4 tips to strengthen your immune system

Tips
2. 3. 2018

1. Sleep deprivation

Irregular sleeping patterns have been correlated to greater chances of getting acute colds. As well as contributing to a sub optimal immune system.

Tip: increase quality & quantity of sleep if you know you’ll be traveling. To increase relaxation, have a quality low GI carbohydrate at dinner. Magnesium will aid in relaxation & deeper sleep as well.

2. Been sick already?

Recurring illness & chronic stress
Are two sure fire ways to be more susceptible to getting sick. US adults catch about 2-4 colds per year.

3. Gut health

Around 70% + of the immune system is located in the gut. During the flu season you can be exposed to all kinds of different micro-organisms, bacteria, & pathogens. You need to make sure the GI barrier is strong to prevent exposure & leaky gut.

Tip: make sure to have quality probiotics. Also specific mushroom extracts have been shown to be very effective at enhancing the immune system. I always have both. Diet matters, if you eat inflammatory foods & consume alcohol. It will affect the immune system.

4. Deficiency in vital nutrients

Vitamin c, vitamin D, & zinc all play a crucial role in the immune system. All forms of immunity can be affected by deficiency in the above mentioned.

Tip: make sure to know what & how much of the above mentioned nutrients you will need daily for your body type. Quality matters! Make sure minerals are chelated & bound to amino acids.
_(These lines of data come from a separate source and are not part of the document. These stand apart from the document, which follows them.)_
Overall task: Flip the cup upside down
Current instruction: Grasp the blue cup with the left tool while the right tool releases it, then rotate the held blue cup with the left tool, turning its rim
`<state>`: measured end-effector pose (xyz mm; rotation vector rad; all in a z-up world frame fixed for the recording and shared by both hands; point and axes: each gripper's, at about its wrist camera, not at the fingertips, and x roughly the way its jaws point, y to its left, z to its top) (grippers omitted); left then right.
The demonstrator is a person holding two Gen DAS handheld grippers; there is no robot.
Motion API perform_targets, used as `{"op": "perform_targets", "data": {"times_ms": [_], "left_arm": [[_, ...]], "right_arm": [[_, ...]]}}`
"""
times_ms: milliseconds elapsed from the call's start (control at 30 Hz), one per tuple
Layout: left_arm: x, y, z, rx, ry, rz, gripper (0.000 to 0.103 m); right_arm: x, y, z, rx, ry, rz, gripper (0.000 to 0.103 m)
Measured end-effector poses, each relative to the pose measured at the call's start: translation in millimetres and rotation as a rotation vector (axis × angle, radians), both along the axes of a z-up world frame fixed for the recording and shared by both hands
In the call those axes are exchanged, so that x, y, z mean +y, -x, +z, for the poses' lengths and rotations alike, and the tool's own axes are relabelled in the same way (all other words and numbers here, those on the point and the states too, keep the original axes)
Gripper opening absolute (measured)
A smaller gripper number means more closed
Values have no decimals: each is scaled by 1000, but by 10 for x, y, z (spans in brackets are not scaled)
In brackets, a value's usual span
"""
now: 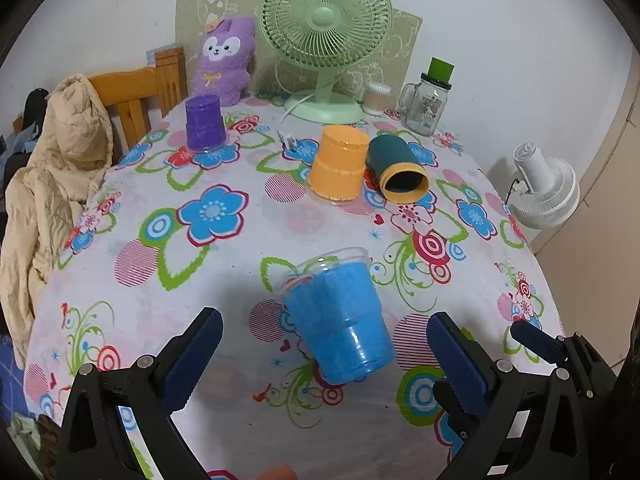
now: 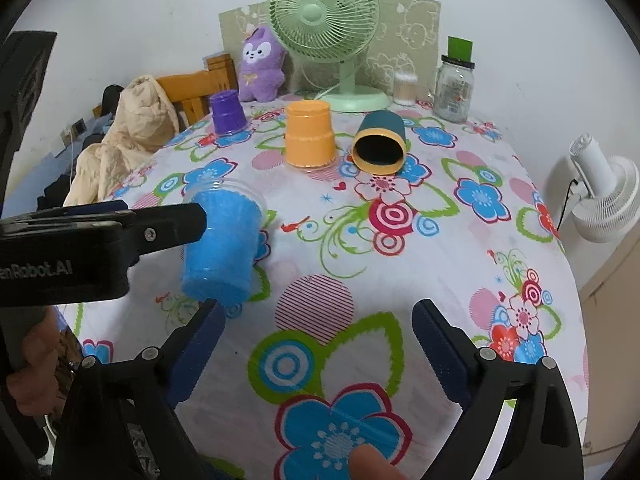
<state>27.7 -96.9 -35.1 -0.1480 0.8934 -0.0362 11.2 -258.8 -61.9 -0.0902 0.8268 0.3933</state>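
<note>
A blue cup [image 1: 338, 316] with a clear rim stands upright on the flowered tablecloth [image 1: 240, 260], between the wide-open fingers of my left gripper [image 1: 324, 356], untouched. In the right wrist view the blue cup [image 2: 222, 248] is at the left, with the left gripper's finger [image 2: 160, 226] beside it. My right gripper [image 2: 316, 348] is open and empty over the cloth [image 2: 360, 280], to the cup's right. An orange cup [image 1: 340, 164] and a purple cup [image 1: 205, 122] stand upside down farther back. A dark green cup [image 1: 396, 170] with a yellow rim lies on its side.
A green desk fan [image 1: 326, 36], a purple plush toy [image 1: 224, 60], a glass jar [image 1: 426, 104] with a green lid and a cotton-swab box [image 1: 376, 98] line the far edge. A chair with a beige jacket [image 1: 52, 152] stands left. A white fan [image 1: 544, 184] is at the right.
</note>
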Motion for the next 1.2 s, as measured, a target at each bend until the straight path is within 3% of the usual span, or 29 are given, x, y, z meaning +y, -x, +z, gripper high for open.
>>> {"op": "perform_targets", "data": {"times_ms": [600, 1200], "left_arm": [[-92, -120, -220, 63, 20, 21, 103], [-162, -267, -465, 126, -18, 27, 103]], "right_arm": [[-131, -22, -53, 19, -7, -17, 96], [-211, -99, -150, 53, -17, -29, 96]]}}
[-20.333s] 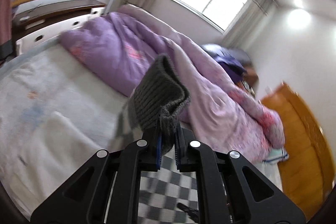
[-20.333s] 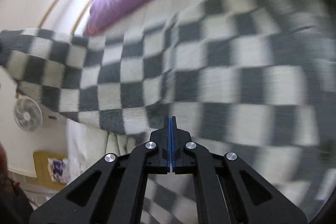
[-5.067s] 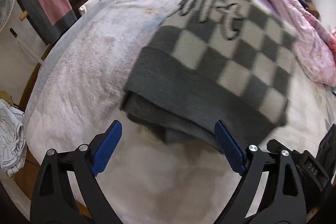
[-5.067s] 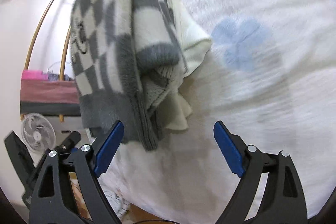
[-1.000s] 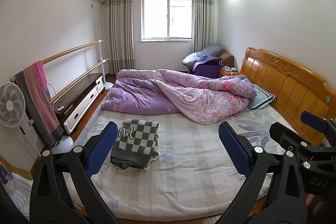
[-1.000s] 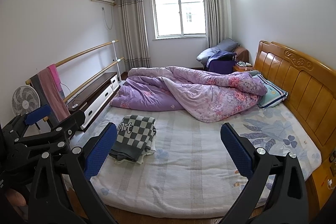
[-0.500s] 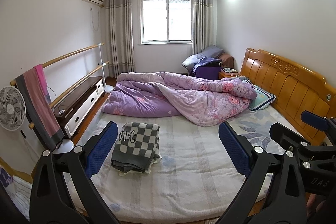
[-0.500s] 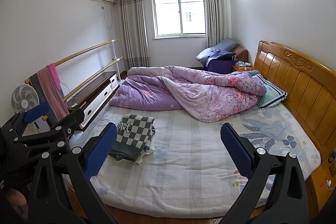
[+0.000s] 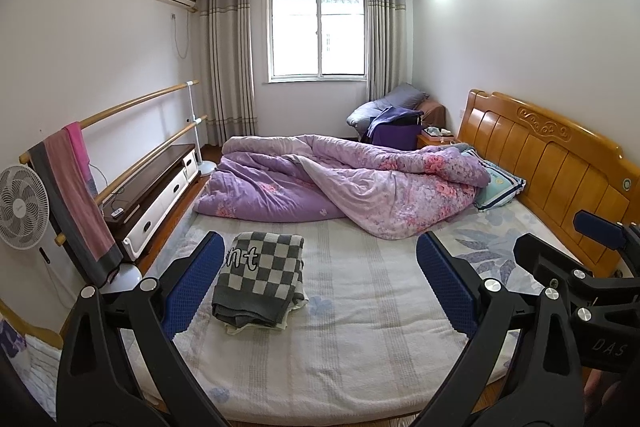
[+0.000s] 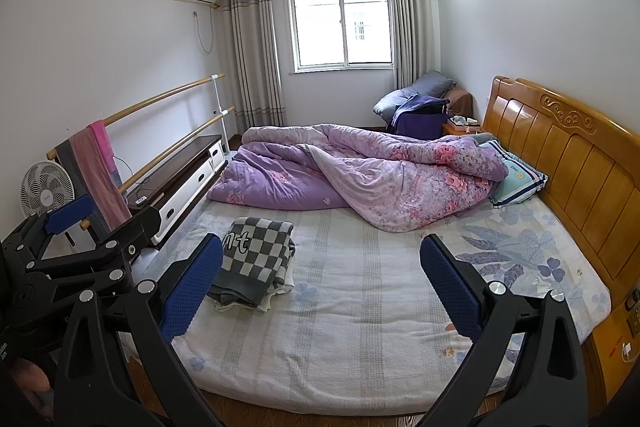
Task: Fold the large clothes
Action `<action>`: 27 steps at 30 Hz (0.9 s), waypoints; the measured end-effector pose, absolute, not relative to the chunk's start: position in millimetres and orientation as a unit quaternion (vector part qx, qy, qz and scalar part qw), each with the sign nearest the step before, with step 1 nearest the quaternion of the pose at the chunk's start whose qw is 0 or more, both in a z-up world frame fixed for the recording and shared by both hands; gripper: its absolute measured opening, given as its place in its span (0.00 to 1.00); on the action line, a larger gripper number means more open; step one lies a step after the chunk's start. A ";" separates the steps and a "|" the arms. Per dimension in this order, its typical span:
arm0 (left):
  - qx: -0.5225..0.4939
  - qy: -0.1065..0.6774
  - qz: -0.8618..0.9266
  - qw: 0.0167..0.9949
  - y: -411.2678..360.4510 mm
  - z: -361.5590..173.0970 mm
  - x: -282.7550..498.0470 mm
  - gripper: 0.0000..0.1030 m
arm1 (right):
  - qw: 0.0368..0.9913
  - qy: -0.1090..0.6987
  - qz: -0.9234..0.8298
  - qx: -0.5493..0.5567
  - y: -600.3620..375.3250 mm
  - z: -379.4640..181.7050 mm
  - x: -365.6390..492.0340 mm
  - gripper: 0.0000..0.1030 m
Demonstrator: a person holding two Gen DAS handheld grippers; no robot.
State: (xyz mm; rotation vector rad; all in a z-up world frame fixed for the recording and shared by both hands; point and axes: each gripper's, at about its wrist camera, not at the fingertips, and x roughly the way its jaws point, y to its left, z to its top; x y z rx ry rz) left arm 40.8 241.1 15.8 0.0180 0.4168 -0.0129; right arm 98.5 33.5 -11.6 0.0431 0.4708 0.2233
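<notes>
A grey-and-white checkered garment (image 9: 259, 277) lies folded in a compact stack on the left side of the bed (image 9: 360, 347); it also shows in the right wrist view (image 10: 250, 259). My left gripper (image 9: 320, 287) is open and empty, held well back from the bed's foot. My right gripper (image 10: 322, 281) is open and empty, also far from the garment. Each gripper shows at the edge of the other's view: the right gripper (image 9: 600, 231) at right, the left gripper (image 10: 68, 215) at left.
A crumpled purple floral duvet (image 9: 340, 187) fills the far half of the bed. A wooden headboard (image 9: 552, 163) runs along the right. A low cabinet (image 9: 156, 187), a rail with a pink towel (image 9: 76, 187) and a fan (image 9: 20, 207) stand at left.
Both grippers stay open and empty. The view has shifted only slightly in the last second; 5 s ago both were close over the folded garment and have since backed far away.
</notes>
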 end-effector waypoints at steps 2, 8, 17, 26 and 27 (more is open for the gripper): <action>0.009 0.207 -0.006 0.978 241.6 15.8 40.8 0.94 | 0.966 0.234 0.111 0.022 32.0 -11.5 98.1 0.93; 0.010 0.208 -0.006 0.978 242.1 14.3 41.0 0.94 | 0.965 0.236 0.111 0.023 23.9 -11.2 102.4 0.93; 0.012 0.210 -0.006 0.978 242.6 11.3 40.5 0.94 | 0.964 0.239 0.113 0.024 20.2 -11.2 106.4 0.93; 0.013 0.211 -0.005 0.977 242.8 10.2 39.8 0.94 | 0.964 0.240 0.113 0.024 18.7 -11.4 108.3 0.93; 0.013 0.212 -0.005 0.977 242.4 9.1 38.6 0.94 | 0.964 0.240 0.113 0.024 18.4 -11.3 108.1 0.93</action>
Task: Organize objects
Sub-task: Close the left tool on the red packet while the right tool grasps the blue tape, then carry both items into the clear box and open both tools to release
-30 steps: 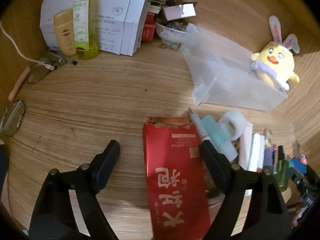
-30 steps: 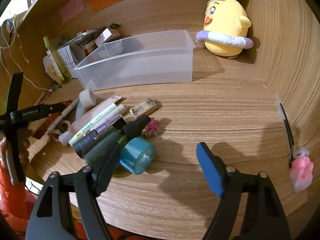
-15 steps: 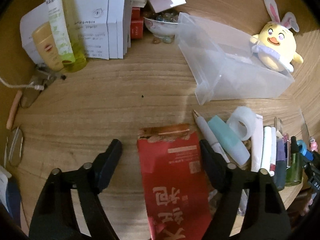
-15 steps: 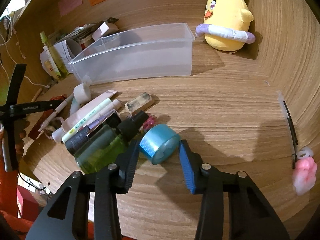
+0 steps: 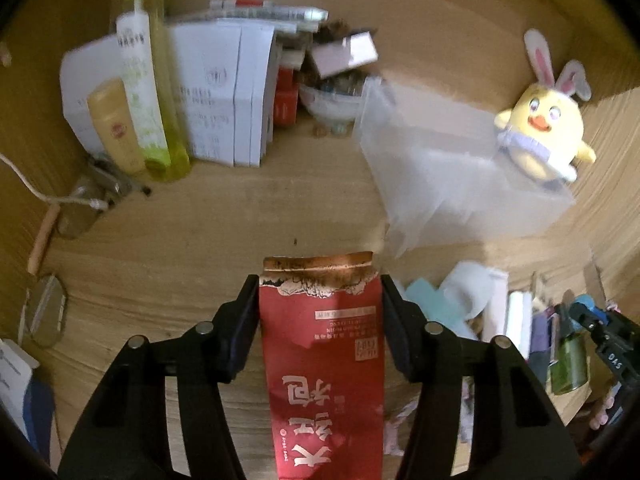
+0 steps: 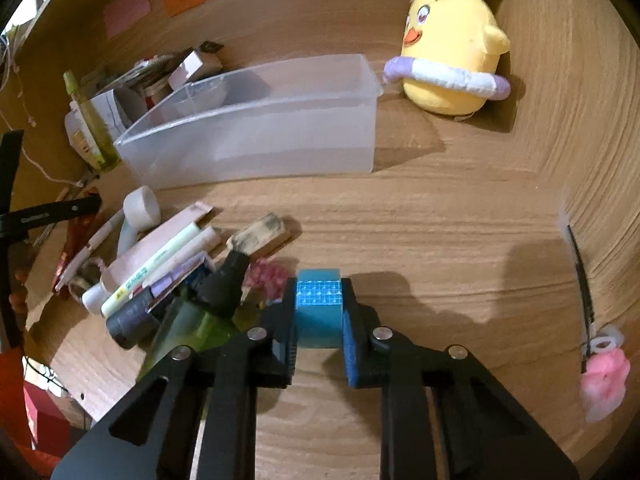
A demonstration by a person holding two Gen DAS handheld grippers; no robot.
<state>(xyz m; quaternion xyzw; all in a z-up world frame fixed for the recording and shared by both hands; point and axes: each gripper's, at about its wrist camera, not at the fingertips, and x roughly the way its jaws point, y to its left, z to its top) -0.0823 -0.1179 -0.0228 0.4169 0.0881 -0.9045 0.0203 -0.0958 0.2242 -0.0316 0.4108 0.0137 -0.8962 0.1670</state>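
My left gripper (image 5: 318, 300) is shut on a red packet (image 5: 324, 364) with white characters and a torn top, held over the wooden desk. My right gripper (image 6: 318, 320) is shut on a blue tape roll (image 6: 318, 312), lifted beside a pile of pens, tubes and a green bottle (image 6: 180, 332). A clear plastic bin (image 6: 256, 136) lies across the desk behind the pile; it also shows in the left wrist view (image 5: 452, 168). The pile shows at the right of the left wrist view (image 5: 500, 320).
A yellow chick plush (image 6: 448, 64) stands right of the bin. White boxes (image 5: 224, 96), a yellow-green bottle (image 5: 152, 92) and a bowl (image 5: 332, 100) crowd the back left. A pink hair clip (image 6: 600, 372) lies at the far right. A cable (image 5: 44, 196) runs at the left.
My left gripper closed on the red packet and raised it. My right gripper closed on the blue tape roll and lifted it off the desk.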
Look at the form of zinc, as what type will dictate absorption.

Did you know, that...

The first 30g of protein suppoer the immune system.
The next 30g helps detoxification. So, if complete proteins are low then you may consider upping your intake. In the form of another meal, or shake or EAA combo. This is especially true for women, as they may not get this amount in a day!


*All above information was taught in advanced metabolic analytic courses, icans, & biosignature courses.